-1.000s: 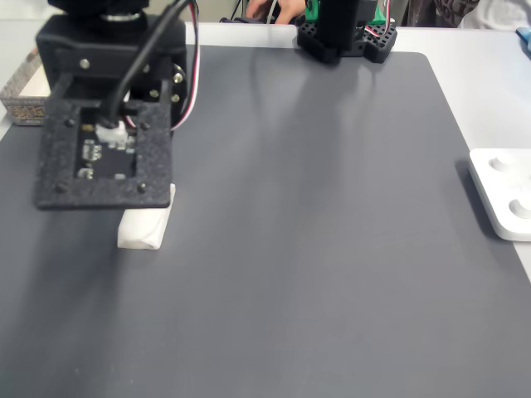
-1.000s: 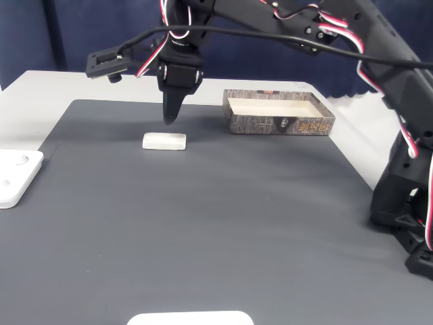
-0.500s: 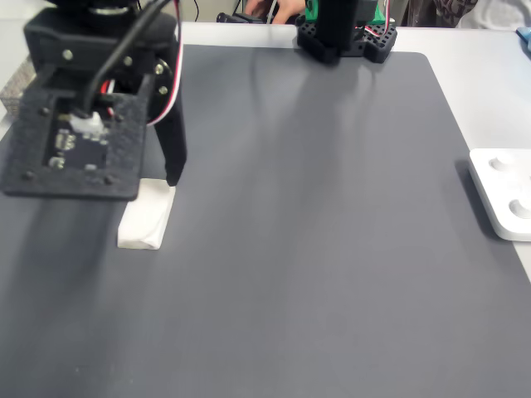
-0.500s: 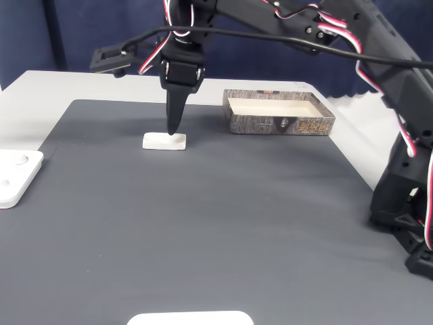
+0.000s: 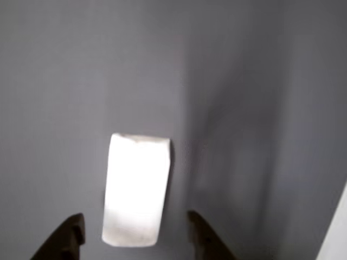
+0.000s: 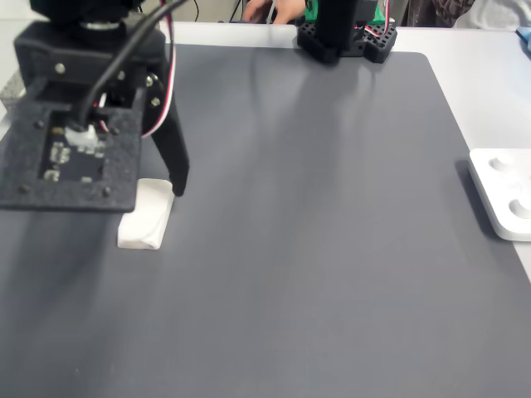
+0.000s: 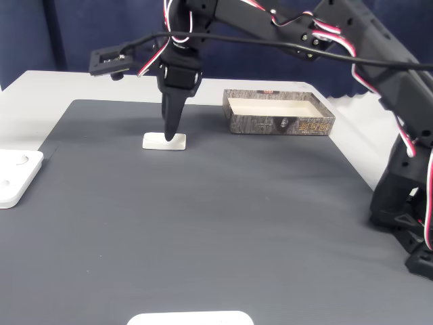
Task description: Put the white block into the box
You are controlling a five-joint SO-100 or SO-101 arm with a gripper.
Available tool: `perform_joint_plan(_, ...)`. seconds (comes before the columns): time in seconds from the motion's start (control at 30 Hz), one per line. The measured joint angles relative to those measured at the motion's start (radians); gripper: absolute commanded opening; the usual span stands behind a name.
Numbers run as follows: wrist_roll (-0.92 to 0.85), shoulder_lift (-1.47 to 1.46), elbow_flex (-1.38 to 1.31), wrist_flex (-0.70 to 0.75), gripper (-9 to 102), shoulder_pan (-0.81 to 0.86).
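The white block [image 5: 135, 187] lies flat on the dark grey mat, at the left in a fixed view [image 6: 143, 220] and left of centre in a fixed view [image 7: 164, 141]. My gripper [image 5: 135, 230] is open, and its two dark fingertips [image 5: 73, 234] stand on either side of the block's near end. In a fixed view the gripper [image 7: 169, 135] points straight down with its tip at the block. One finger [image 6: 177, 166] shows beside the block; the other is hidden under the camera board. The box [image 7: 281, 125] stands to the block's right, apart from it.
A flat white device lies at the mat's edge [image 6: 502, 195] [image 7: 13, 176]. Another white object [image 7: 189, 318] pokes in at the bottom. The arm's base [image 7: 406, 203] stands at the right. A person's hand [image 6: 278, 10] shows at the far table edge.
The gripper has come down from above the block to mat level, its fingers now astride the block's end. The block has not moved.
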Motion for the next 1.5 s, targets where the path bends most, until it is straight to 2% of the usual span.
perform_joint_plan(1.5,-0.011,-0.117,-0.089,-0.041,26,-0.003)
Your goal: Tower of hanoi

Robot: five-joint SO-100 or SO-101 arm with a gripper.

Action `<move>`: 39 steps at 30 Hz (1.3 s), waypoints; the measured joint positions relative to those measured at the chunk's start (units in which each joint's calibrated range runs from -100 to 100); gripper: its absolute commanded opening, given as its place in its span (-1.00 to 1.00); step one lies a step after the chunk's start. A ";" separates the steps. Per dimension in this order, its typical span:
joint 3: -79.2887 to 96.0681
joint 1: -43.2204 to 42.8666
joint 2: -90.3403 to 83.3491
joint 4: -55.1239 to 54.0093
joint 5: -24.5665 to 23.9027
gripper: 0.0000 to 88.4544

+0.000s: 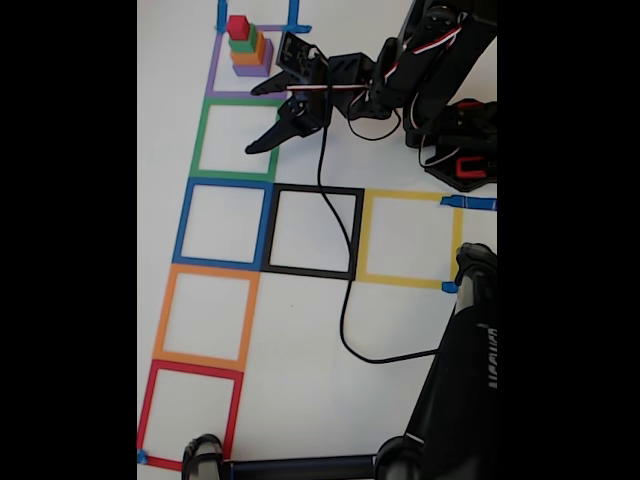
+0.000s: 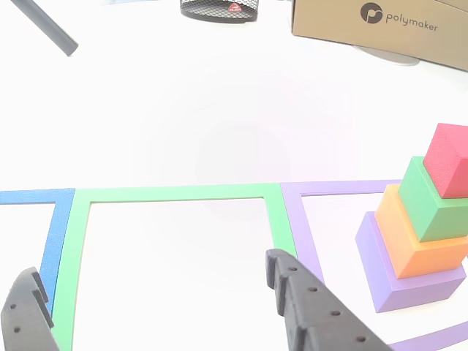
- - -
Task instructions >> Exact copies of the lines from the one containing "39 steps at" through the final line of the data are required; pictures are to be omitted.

Response below >>
Action `<move>`: 39 steps at 30 Hz (1.3 s), waypoints; the measured joint positions relative to those measured at the chunk's start (units in which each joint's calibrated range runs from -100 to 100); gripper: its absolute commanded opening, given as its place in its span (-1.00 to 1.00); step one lies a step after the chunk's start. A ";" separates the steps. Per dimension in this order, its typical span:
joint 3: -79.2887 to 96.0681
joint 1: -43.2204 to 42.8666
joint 2: -90.3403 to 83.3491
joint 4: -55.1239 to 54.0093
joint 5: -24.5665 to 23.9027
gripper: 0.0000 to 88.4544

+0.000s: 
+0.000s: 

No more work remains for this exercise.